Still, there are some issues:
- Bobo education is designed to inculcate an artificial way of thinking that leaves out fundamental human concerns, understandings and connections. So there are aspects of life—religious and ethnic connections, for example—that institutions run by bobos can’t understand or deal with except by trying to eliminate them or anyway reduce them to optional lifestyle accessories.
- The dependence on artificial ways of thinking means that some truths can’t be thought, as Larry Summers and James Watson have recently discovered. At some point insistence on false mythologies combined with government that presumes its own omnicompetence causes major problems. Unremitting mass third-world immigration combined with PC, multiculturalism, and affirmative action will no doubt provide us with more and more examples as the years roll by. The abolition of the family as a specific authoritative institution is providing others.

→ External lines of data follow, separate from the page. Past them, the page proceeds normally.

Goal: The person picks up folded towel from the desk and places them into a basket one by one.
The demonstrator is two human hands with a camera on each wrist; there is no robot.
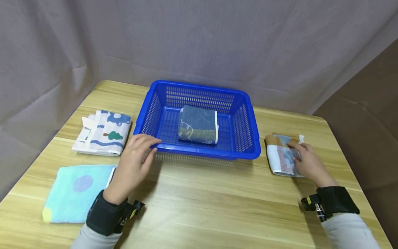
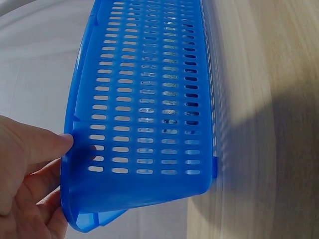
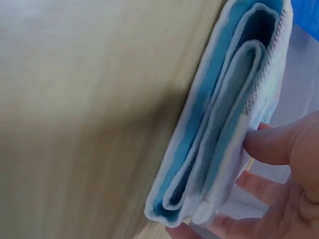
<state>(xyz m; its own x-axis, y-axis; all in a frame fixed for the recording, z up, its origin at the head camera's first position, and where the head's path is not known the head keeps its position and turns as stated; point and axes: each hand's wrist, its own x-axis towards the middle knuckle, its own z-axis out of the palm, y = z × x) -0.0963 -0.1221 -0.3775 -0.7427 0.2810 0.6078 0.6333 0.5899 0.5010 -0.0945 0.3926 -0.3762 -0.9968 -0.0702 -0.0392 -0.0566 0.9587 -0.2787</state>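
Observation:
My left hand (image 1: 134, 160) holds the near left corner of a blue plastic basket (image 1: 199, 150). In the left wrist view the thumb lies against the basket's rim (image 2: 70, 174), with the other fingers reaching behind it. Inside the basket lies a folded dark grey-blue towel (image 1: 199, 121) with an olive band. On the right, my right hand (image 1: 308, 162) rests on a folded brown, white and blue towel (image 1: 276, 155) lying on the table. Its thumb and fingers touch the upper face; the right wrist view shows the layered folds of this towel (image 3: 219, 129) from the side.
A white folded towel (image 1: 109, 135) with blue and green figures lies left of the basket. Nearer me is a light blue folded towel (image 1: 68, 193), partly behind my left forearm. The wooden table (image 1: 217, 211) ends at a grey cloth backdrop (image 1: 199, 41).

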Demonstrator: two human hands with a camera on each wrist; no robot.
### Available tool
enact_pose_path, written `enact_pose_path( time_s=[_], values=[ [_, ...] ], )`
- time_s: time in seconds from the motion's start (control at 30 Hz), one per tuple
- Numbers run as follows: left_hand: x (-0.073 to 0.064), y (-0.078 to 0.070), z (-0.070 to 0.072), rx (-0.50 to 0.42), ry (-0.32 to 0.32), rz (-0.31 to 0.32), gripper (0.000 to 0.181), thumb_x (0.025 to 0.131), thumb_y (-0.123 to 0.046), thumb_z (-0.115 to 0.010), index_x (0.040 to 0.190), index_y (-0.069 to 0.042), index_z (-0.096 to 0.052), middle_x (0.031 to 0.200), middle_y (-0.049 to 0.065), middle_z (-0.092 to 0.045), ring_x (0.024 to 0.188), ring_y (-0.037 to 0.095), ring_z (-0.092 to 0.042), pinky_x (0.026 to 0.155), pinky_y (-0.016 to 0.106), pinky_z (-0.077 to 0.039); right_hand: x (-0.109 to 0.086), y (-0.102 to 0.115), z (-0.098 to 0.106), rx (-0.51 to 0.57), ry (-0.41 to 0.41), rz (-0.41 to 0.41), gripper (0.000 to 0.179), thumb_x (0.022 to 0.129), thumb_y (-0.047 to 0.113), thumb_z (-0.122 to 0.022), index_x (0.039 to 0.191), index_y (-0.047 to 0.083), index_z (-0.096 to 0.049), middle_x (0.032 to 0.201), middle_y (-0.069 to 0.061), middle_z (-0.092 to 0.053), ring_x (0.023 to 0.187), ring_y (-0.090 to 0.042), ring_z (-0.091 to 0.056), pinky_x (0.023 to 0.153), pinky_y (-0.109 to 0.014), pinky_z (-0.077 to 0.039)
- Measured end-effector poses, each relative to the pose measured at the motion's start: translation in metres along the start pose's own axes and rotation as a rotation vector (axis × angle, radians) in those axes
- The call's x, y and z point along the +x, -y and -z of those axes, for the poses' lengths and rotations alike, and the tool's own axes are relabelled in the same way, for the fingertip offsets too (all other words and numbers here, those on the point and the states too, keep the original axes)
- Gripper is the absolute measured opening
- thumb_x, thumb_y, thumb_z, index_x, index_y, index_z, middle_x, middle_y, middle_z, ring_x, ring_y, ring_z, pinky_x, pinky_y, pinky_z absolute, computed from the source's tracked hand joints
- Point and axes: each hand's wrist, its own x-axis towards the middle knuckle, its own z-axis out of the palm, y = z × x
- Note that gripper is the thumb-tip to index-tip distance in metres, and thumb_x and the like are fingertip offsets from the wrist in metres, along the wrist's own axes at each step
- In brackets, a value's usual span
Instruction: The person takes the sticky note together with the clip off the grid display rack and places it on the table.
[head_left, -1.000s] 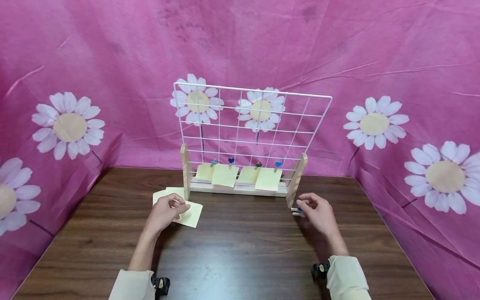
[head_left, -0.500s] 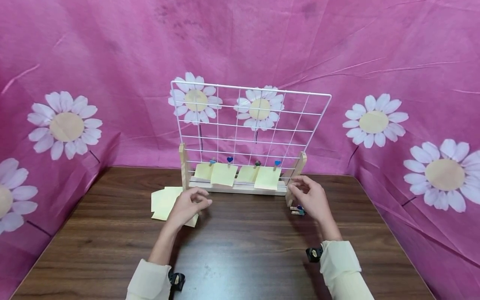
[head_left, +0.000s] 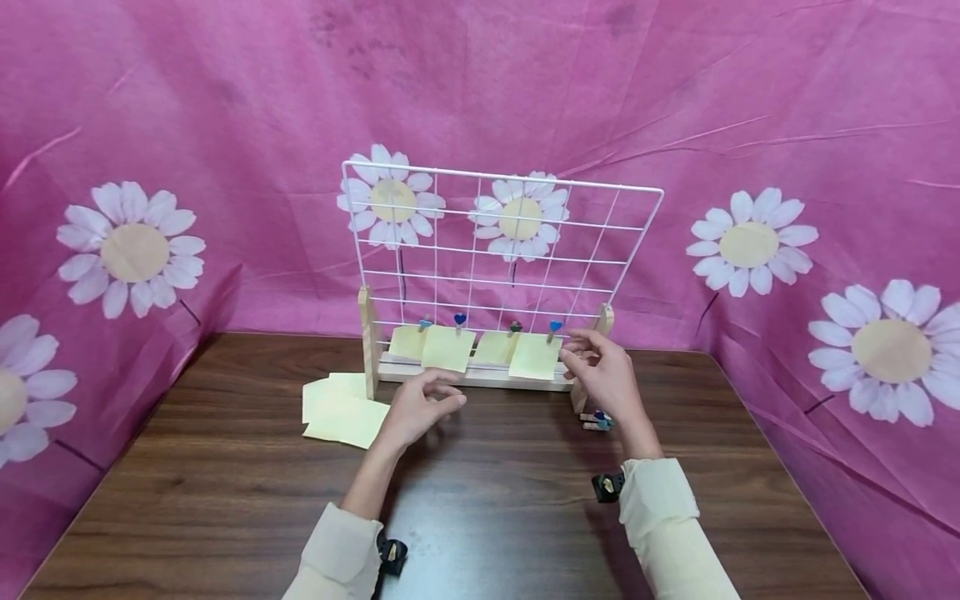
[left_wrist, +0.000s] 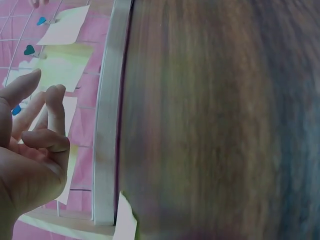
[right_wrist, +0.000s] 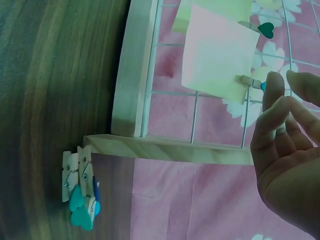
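Observation:
A white wire grid (head_left: 495,225) stands upright in a wooden base (head_left: 480,379). Along its lower part hang several yellow sticky notes (head_left: 447,348), each under a small heart-topped clothespin (head_left: 555,327). My right hand (head_left: 606,379) is at the rightmost note (right_wrist: 220,55), its fingers relaxed and holding nothing. In the right wrist view a fingertip overlaps the blue heart of that note's clothespin (right_wrist: 251,82). My left hand (head_left: 420,412) hovers in front of the base below the left notes, fingers loosely bent and thumb apart, with nothing held.
Loose yellow notes (head_left: 341,412) lie overlapping on the brown table (head_left: 187,483), left of the base. Several heart clothespins (right_wrist: 80,190) lie in a small pile by the base's right foot. A pink flowered cloth (head_left: 480,83) surrounds the table.
My left hand has moved right, away from the loose notes to the front of the base. From the clothespin pile, my right hand has gone up and left to the rightmost hanging note.

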Motion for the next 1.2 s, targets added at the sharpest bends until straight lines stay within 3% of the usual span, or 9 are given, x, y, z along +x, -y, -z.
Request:
enact_pose_path(
  time_s=[0.23, 0.37, 0.6, 0.8, 0.97, 1.2],
  values=[
    [0.001, 0.0, -0.006, -0.028, 0.006, 0.03, 0.032, 0.086, -0.007, -0.079, 0.116, -0.002, -0.071, 0.092, 0.011, -0.076, 0.077, 0.044, -0.069, 0.072, 0.044, -0.058, 0.006, 0.003, -0.003, -0.017, -0.006, 0.019, 0.037, 0.094, 0.005, -0.069, 0.129, -0.006, -0.062, 0.102, -0.023, -0.072, 0.065, -0.022, -0.072, 0.057, -0.022, -0.055],
    [0.002, 0.0, -0.008, -0.037, 0.013, 0.045, 0.033, 0.086, -0.007, -0.079, 0.117, -0.001, -0.07, 0.093, 0.011, -0.076, 0.077, 0.044, -0.07, 0.073, 0.042, -0.058, 0.008, 0.002, -0.004, -0.034, 0.0, 0.025, 0.039, 0.094, 0.003, -0.069, 0.131, -0.006, -0.061, 0.102, -0.024, -0.071, 0.066, -0.029, -0.072, 0.058, -0.025, -0.057],
    [0.009, 0.0, -0.019, -0.026, 0.03, 0.022, 0.033, 0.086, -0.007, -0.079, 0.117, 0.001, -0.069, 0.096, 0.012, -0.076, 0.071, 0.039, -0.071, 0.073, 0.038, -0.057, 0.014, 0.005, -0.006, -0.146, 0.006, 0.037, 0.04, 0.094, 0.009, -0.07, 0.132, -0.001, -0.063, 0.102, -0.019, -0.073, 0.073, -0.027, -0.072, 0.062, -0.025, -0.055],
    [0.021, -0.013, -0.033, -0.014, 0.064, 0.03, 0.04, 0.086, -0.009, -0.078, 0.122, 0.002, -0.066, 0.091, 0.011, -0.075, 0.066, 0.036, -0.071, 0.066, 0.04, -0.057, 0.019, 0.01, -0.01, -0.166, 0.027, 0.021, 0.044, 0.095, 0.011, -0.069, 0.136, -0.001, -0.06, 0.104, -0.018, -0.072, 0.076, -0.029, -0.072, 0.065, -0.028, -0.057],
    [0.027, -0.021, -0.044, -0.002, 0.062, 0.066, 0.041, 0.086, -0.011, -0.079, 0.124, 0.0, -0.066, 0.089, 0.008, -0.073, 0.064, 0.031, -0.07, 0.064, 0.032, -0.054, 0.021, 0.012, -0.013, -0.171, 0.03, 0.019, 0.045, 0.094, 0.009, -0.067, 0.137, -0.003, -0.059, 0.102, -0.019, -0.072, 0.075, -0.025, -0.072, 0.062, -0.028, -0.058],
    [0.032, -0.021, -0.057, -0.019, 0.068, 0.062, 0.044, 0.086, -0.011, -0.078, 0.127, 0.0, -0.064, 0.088, 0.009, -0.074, 0.072, 0.046, -0.07, 0.058, 0.029, -0.052, 0.024, 0.01, -0.015, -0.193, 0.035, 0.018, 0.047, 0.093, 0.008, -0.067, 0.138, -0.005, -0.058, 0.101, -0.019, -0.071, 0.079, -0.029, -0.072, 0.059, -0.028, -0.058]
  ],
)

- The type of education that creates the bobo makes people less able to run their own lives. They can’t do anything for themselves, because they’re not experts. As a result, all social functions have to channelled through formal institutions like bureaucracies and industries that can be supervised and regulated from above. The fate of the Soviet Union shows what the results can be.
- Also, the conflict between the bobo outlook and reality means that most people won’t get much from bobo education apart from a general impression that traditional norms have been debunked and each should pursue his own goals within the limits of whatever the system needs to operate. So education won’t develop substantive competence and knowledge.

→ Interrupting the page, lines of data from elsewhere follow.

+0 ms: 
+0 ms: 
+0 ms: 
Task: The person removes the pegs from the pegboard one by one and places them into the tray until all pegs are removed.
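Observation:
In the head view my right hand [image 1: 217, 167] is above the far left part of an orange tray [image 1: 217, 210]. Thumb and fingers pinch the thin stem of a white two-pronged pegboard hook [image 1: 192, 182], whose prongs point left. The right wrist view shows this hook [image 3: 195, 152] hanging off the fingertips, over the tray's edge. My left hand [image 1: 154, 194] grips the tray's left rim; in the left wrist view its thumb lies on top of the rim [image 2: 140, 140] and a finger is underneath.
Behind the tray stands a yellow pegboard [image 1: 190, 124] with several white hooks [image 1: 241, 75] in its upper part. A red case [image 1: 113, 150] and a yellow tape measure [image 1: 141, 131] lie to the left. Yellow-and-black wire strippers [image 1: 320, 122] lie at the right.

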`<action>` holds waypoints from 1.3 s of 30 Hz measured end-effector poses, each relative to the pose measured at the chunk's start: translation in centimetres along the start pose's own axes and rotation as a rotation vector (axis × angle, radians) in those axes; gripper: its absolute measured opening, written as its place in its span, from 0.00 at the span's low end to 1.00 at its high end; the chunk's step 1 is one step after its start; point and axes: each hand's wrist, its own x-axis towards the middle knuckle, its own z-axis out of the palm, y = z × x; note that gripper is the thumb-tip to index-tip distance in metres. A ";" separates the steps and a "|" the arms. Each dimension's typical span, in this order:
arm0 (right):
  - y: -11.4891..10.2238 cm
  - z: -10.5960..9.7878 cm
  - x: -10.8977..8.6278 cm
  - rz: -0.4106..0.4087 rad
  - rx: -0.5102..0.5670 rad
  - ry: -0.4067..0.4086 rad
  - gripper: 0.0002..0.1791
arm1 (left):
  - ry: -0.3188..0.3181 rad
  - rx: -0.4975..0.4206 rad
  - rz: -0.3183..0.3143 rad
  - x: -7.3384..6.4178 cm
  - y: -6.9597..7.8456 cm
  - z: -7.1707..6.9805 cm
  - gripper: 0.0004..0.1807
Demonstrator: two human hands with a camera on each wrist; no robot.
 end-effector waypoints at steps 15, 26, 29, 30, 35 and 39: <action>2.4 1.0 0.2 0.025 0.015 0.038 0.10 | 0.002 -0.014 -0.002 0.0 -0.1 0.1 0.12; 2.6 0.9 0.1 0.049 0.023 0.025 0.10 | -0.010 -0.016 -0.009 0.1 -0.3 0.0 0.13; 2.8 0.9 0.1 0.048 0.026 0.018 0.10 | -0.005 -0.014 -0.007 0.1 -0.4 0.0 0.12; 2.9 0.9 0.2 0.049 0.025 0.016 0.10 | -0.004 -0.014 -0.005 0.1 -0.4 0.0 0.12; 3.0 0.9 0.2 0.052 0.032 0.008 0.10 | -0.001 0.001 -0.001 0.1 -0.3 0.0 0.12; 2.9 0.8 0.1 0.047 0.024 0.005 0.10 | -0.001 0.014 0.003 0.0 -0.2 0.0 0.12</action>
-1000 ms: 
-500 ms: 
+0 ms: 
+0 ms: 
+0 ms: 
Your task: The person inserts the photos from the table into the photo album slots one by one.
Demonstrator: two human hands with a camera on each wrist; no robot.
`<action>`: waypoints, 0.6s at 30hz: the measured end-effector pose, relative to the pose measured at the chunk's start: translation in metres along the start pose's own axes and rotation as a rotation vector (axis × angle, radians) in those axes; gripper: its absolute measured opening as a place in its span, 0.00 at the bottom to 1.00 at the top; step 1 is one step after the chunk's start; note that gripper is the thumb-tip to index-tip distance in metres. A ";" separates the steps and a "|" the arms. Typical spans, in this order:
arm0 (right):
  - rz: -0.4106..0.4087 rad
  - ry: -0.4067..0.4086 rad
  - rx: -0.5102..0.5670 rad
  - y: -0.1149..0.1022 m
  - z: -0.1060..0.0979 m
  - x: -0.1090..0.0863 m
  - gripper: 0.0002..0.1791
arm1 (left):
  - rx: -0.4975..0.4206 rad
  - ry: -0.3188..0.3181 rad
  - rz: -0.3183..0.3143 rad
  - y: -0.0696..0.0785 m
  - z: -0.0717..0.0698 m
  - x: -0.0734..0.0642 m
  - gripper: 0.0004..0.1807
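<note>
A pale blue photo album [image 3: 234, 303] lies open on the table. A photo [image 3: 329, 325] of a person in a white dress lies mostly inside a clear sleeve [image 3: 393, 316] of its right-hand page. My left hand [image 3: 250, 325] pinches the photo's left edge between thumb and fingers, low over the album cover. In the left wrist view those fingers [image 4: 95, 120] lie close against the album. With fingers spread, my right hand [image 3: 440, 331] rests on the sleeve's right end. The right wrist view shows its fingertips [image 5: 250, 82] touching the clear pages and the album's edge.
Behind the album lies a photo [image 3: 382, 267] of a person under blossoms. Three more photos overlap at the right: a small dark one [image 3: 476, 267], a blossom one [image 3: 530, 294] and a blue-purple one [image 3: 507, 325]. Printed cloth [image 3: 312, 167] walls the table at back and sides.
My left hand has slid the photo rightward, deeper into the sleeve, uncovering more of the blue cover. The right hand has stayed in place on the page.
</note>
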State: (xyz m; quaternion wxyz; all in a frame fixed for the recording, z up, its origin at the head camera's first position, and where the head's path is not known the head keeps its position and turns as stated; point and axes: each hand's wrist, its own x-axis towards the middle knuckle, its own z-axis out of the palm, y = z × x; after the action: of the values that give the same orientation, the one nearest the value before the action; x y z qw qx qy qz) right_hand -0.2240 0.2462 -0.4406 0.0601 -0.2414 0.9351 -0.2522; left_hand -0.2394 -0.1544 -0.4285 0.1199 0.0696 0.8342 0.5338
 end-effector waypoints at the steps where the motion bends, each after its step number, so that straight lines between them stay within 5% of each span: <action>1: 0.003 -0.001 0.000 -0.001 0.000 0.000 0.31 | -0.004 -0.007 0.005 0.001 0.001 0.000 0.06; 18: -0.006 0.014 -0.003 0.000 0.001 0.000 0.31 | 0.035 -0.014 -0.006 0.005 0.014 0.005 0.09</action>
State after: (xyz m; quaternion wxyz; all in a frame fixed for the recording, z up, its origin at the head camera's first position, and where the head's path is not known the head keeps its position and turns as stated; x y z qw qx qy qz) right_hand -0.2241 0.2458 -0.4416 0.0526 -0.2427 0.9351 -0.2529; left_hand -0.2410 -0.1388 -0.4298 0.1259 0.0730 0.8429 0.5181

- As Brooks points out, bobo status is not hereditary. That leads to a lot of parental agonizing. Normally, the members of a non-hereditary ruling class eventually find a way to make it hereditary and then it declines. Examples include the Mamluks in Egypt, the Janissaries in the Ottoman Empire, and the Carolingian comites and duces, who quickly turned into hereditary counts and dukes. Maybe the nomenklatura of communist countries provides another example. Our public life seems to be growing increasingly nepotistic. Who knows how far that may go?
- Other forms of corruption are also possible and even likely. Careerism and a feeling of class superiority don’t seem enough to get people to sacrifice their own interests in the long run. Once started corruption pyramids. The EU is apparently quite corrupt, and intellectual and academic life have taken on some of the features of a racket, as Brooks’s book and other reports suggest.
All in all: the bobos claim the right to govern because they know more and they’re cosmopolitan and comparatively disinterested. In order to make that claim good they have to shrink the world and popular understandings to the limits of their kind of knowledge and moral understanding. That falsifies human life. Falsification of human life eventually causes problems for governing classes.